**YOUR GOAL**.
Set the records down again. Match every line exactly.

**PROVIDED ENTRIES**.
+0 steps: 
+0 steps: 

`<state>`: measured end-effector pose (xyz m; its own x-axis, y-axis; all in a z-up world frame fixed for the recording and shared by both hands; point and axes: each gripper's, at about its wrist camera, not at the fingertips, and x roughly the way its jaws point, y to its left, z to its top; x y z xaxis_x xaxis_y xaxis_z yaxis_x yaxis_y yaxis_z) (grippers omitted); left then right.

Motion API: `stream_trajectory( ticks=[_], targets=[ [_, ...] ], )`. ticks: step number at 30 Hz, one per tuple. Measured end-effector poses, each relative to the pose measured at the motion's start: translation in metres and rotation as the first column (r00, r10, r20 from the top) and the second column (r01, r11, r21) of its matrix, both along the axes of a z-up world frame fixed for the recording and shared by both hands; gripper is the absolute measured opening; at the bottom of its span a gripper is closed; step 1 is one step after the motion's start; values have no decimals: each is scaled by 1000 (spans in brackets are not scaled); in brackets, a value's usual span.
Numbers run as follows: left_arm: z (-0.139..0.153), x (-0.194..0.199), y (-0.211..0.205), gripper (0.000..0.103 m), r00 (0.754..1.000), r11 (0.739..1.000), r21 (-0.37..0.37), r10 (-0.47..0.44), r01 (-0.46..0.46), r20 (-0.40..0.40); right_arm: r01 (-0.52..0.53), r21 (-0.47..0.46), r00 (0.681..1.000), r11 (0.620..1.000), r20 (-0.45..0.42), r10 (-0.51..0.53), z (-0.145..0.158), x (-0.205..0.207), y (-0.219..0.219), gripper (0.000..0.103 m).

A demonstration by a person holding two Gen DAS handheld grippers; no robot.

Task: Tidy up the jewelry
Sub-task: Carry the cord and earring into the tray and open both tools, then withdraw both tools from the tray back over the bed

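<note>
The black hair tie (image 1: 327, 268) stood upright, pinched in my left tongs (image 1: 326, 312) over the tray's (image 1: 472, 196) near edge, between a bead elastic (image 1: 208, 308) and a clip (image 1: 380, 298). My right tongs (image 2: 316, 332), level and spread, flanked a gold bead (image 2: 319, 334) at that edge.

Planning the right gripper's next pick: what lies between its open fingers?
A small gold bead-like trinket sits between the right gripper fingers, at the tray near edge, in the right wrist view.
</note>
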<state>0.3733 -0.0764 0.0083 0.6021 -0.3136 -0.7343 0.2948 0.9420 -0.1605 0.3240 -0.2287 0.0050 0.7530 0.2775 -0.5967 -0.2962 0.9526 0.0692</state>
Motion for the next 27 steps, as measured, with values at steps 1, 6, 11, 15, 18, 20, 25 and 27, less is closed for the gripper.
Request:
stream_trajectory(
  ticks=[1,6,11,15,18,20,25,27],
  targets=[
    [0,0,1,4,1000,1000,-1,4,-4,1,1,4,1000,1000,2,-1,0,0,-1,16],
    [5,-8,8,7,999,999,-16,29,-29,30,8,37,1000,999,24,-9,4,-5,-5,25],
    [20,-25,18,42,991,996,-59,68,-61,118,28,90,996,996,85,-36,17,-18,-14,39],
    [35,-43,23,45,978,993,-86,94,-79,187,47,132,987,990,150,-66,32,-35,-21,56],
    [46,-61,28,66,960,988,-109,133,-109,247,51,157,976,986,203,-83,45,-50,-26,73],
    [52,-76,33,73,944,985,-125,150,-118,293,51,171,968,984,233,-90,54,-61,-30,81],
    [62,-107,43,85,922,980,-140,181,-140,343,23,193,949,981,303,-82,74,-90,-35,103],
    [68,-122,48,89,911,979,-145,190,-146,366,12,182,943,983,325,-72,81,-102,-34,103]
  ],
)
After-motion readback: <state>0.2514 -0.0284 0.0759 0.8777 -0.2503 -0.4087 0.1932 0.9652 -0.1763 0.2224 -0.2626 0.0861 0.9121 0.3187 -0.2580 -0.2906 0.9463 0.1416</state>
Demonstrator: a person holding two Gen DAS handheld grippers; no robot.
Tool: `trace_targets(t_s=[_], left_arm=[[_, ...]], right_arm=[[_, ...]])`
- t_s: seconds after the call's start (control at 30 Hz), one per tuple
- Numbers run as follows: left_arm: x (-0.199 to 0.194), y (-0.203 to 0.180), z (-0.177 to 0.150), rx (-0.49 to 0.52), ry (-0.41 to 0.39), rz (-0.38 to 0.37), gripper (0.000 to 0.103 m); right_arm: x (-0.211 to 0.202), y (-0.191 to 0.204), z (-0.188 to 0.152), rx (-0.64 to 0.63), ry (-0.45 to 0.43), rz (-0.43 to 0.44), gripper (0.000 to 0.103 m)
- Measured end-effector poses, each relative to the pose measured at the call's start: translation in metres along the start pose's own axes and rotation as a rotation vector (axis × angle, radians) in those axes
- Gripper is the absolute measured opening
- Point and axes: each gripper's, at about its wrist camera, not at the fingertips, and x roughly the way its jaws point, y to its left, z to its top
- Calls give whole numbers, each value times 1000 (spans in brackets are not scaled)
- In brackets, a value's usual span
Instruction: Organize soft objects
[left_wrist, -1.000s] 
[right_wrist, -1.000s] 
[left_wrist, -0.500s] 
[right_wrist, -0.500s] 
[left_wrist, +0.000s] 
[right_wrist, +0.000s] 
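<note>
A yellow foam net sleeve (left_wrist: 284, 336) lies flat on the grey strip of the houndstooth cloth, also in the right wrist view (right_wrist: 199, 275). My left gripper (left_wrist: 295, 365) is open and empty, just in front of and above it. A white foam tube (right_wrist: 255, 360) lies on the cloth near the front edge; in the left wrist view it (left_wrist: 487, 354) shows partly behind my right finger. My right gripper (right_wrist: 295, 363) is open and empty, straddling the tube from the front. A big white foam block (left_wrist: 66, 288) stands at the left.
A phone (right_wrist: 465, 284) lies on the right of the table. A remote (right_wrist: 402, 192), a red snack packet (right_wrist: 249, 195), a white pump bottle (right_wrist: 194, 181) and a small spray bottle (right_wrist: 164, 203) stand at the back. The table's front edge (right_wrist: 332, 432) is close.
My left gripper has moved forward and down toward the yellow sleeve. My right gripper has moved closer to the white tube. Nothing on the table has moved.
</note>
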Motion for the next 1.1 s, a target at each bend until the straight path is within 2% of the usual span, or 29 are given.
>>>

**ANSWER FOR THE TASK**.
+0 steps: 
+0 steps: 

`<state>`: measured end-effector pose (xyz m; its own x-axis, y-axis; all in a z-up world frame fixed for the recording and shared by both hands; point and axes: each gripper's, at about its wrist camera, not at the fingertips, and x roughly the way its jaws point, y to its left, z to its top; x y z xaxis_x xaxis_y xaxis_z yaxis_x yaxis_y yaxis_z) (grippers omitted); left then right.

Motion API: `stream_trajectory( ticks=[_], targets=[ [_, ...] ], )`. ticks: step number at 30 Hz, one per tuple. Measured end-effector poses, each relative to the pose measured at the motion's start: translation in metres and rotation as the first column (r00, r10, r20 from the top) and the second column (r01, r11, r21) of its matrix, both along the axes of a z-up world frame fixed for the recording and shared by both hands; gripper is the absolute measured opening; at the bottom of its span a gripper is closed; step 1 is one step after the motion's start; values have no decimals: each is scaled by 1000 (spans in brackets are not scaled); in brackets, a value's usual span.
Numbers run as follows: left_arm: z (-0.139..0.153), x (-0.194..0.199), y (-0.211..0.205), gripper (0.000..0.103 m), r00 (0.754..1.000), r11 (0.739..1.000), r21 (-0.37..0.37), r10 (-0.47..0.44), r01 (-0.46..0.46), r20 (-0.40..0.40); right_arm: r01 (-0.52..0.53), r21 (-0.47..0.46), r00 (0.681..1.000), r11 (0.620..1.000), r20 (-0.45..0.42), r10 (-0.51..0.53), z (-0.145..0.158), x (-0.205..0.207), y (-0.219..0.219), gripper (0.000..0.103 m).

A demonstration by a person holding two Gen DAS handheld grippers; no robot.

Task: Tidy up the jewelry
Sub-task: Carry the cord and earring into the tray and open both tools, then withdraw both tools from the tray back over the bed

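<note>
The black hair tie (image 1: 327, 268) stood upright, pinched in my left tongs (image 1: 326, 312) over the tray's (image 1: 472, 196) near edge, between a bead elastic (image 1: 208, 308) and a clip (image 1: 380, 298). My right tongs (image 2: 316, 332), level and spread, flanked a gold bead (image 2: 319, 334) at that edge.

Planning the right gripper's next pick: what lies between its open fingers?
A small gold bead-like trinket sits between the right gripper fingers, at the tray near edge, in the right wrist view.
</note>
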<state>0.3733 -0.0764 0.0083 0.6021 -0.3136 -0.7343 0.2948 0.9420 -0.1605 0.3240 -0.2287 0.0050 0.7530 0.2775 -0.5967 -0.2962 0.9526 0.0692</state>
Motion for the next 27 steps, as measured, with values at steps 1, 6, 11, 15, 18, 20, 25 and 27, less is closed for the gripper.
Request:
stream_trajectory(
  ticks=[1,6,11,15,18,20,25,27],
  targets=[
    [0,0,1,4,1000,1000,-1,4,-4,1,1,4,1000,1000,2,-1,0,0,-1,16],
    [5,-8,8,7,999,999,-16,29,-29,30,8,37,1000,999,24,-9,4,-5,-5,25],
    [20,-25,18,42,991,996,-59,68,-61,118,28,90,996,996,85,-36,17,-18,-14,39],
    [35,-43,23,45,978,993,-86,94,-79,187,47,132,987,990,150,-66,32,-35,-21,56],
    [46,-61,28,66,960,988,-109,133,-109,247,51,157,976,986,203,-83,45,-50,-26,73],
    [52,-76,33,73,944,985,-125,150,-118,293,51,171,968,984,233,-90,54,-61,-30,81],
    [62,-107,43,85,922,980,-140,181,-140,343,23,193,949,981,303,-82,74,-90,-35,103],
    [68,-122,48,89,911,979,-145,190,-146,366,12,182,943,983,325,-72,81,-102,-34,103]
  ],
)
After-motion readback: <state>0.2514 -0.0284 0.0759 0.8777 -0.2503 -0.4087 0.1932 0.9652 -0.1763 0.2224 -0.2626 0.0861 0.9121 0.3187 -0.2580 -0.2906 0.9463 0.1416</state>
Demonstrator: a person holding two Gen DAS handheld grippers; no robot.
Tool: `trace_targets(t_s=[_], left_arm=[[_, ...]], right_arm=[[_, ...]])`
- t_s: seconds after the call's start (control at 30 Hz), one per tuple
- Numbers run as follows: left_arm: x (-0.199 to 0.194), y (-0.203 to 0.180), z (-0.177 to 0.150), rx (-0.49 to 0.52), ry (-0.41 to 0.39), rz (-0.38 to 0.37), gripper (0.000 to 0.103 m); right_arm: x (-0.211 to 0.202), y (-0.191 to 0.204), z (-0.188 to 0.152), rx (-0.64 to 0.63), ry (-0.45 to 0.43), rz (-0.43 to 0.44), gripper (0.000 to 0.103 m)
- Measured end-effector poses, each relative to the pose measured at the call's start: translation in metres along the start pose's own axes and rotation as a rotation vector (axis × angle, radians) in those axes
- Gripper is the absolute measured opening
- Point and axes: each gripper's, at about its wrist camera, not at the fingertips, and x roughly the way its jaws point, y to its left, z to its top
- Calls give whole numbers, each value times 1000 (spans in brackets are not scaled)
- In brackets, a value's usual span
Instruction: Organize soft objects
[left_wrist, -1.000s] 
[right_wrist, -1.000s] 
[left_wrist, -0.500s] 
[right_wrist, -0.500s] 
[left_wrist, +0.000s] 
[right_wrist, +0.000s] 
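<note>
A yellow foam net sleeve (left_wrist: 284, 336) lies flat on the grey strip of the houndstooth cloth, also in the right wrist view (right_wrist: 199, 275). My left gripper (left_wrist: 295, 365) is open and empty, just in front of and above it. A white foam tube (right_wrist: 255, 360) lies on the cloth near the front edge; in the left wrist view it (left_wrist: 487, 354) shows partly behind my right finger. My right gripper (right_wrist: 295, 363) is open and empty, straddling the tube from the front. A big white foam block (left_wrist: 66, 288) stands at the left.
A phone (right_wrist: 465, 284) lies on the right of the table. A remote (right_wrist: 402, 192), a red snack packet (right_wrist: 249, 195), a white pump bottle (right_wrist: 194, 181) and a small spray bottle (right_wrist: 164, 203) stand at the back. The table's front edge (right_wrist: 332, 432) is close.
My left gripper has moved forward and down toward the yellow sleeve. My right gripper has moved closer to the white tube. Nothing on the table has moved.
</note>
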Motion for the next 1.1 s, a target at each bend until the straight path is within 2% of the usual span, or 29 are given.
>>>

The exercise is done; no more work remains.